Authors: JIANPING DONG1, STACHOWICZ, MICHAEL2, GEXIANG ZHANG1 zhgxdylan@126.com, CAVALIERE, MATTEO2, HAINA RONG3, PAUL, PRITHWINEEL3
Source: International Journal of Unconventional Computing. 2021, Vol. 16 Issue 2/3, p201-216. 16p.
Subjects: Genetic algorithms, Microsoft .NET Framework, Natural numbers, Action potentials, Number systems, Elitism
Abstract: At present, all known spiking neural P systems (SN P systems) are established by manual design rather than automatic design. The method of manual design poses two problems: consuming a lot of computing time and making unnecessary mistakes.
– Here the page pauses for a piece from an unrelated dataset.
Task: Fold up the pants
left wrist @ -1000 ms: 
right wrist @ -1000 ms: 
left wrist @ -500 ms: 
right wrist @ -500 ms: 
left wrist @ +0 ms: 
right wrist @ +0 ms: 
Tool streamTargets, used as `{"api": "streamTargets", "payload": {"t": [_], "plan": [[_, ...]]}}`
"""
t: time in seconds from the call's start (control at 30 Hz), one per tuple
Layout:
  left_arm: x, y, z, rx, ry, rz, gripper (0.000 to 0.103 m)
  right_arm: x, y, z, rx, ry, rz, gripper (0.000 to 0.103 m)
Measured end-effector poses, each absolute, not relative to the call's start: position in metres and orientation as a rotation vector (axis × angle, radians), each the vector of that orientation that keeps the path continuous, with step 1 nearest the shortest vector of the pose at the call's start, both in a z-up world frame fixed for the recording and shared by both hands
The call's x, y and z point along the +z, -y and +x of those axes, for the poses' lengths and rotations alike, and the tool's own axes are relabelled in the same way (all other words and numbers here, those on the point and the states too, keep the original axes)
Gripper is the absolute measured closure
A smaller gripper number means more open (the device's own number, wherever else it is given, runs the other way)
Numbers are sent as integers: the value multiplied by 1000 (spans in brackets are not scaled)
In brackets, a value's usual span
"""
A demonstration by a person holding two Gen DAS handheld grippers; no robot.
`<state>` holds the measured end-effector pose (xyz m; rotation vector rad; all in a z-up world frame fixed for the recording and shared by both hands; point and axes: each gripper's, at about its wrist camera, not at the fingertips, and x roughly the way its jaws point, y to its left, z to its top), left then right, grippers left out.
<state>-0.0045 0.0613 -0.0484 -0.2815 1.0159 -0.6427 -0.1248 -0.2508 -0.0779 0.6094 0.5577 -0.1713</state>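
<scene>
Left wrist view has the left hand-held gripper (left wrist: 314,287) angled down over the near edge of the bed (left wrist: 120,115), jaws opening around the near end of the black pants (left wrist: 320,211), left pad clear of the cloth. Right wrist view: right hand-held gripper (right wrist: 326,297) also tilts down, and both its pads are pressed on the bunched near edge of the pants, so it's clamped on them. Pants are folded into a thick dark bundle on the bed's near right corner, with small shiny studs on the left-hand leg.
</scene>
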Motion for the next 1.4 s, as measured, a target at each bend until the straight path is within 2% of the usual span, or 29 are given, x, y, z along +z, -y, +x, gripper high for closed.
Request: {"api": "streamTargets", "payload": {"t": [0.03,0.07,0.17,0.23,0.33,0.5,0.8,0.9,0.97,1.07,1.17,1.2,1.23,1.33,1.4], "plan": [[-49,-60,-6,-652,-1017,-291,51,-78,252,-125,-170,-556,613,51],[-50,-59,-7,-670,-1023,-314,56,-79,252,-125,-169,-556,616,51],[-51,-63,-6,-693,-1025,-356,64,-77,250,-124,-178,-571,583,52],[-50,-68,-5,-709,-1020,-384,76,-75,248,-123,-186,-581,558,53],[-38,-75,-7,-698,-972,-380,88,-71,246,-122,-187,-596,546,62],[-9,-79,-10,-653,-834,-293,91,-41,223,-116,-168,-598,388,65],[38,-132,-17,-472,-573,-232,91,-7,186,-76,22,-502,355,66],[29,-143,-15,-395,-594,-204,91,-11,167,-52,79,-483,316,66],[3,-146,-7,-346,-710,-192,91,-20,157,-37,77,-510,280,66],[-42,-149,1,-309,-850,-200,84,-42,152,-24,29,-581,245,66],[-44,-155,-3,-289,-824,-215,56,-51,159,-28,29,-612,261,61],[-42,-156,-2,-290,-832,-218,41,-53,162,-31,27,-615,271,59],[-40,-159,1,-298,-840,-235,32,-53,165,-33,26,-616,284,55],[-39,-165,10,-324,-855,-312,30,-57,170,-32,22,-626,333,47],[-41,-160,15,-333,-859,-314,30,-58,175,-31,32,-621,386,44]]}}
In this paper, we propose an automatic design approach for SN P systems by genetic algorithms. More specifically, the regular expressions are changed to achieve the automatic design of SN P systems. In this method, the number of neurons in system, the synapse connections between neurons, the number of rules within each neuron and the number of spikes within each neuron are known. A population of SN P systems is created by generating randomly accepted regular expressions. A genetic algorithm is applied to evolve a population of SN P systems toward a successful SN P systems with high accuracy and sensitivity for carrying out specific task. An effective fitness function is designed to evaluate each candidate SN P system. In addition, the elitism, crossover and mutation are also designed. Finally, experimental results show that the approach can successfully accomplish the automatic design of SN P systems for generating natural numbers and even natural numbers by using the .NET framework. [ABSTRACT FROM AUTHOR]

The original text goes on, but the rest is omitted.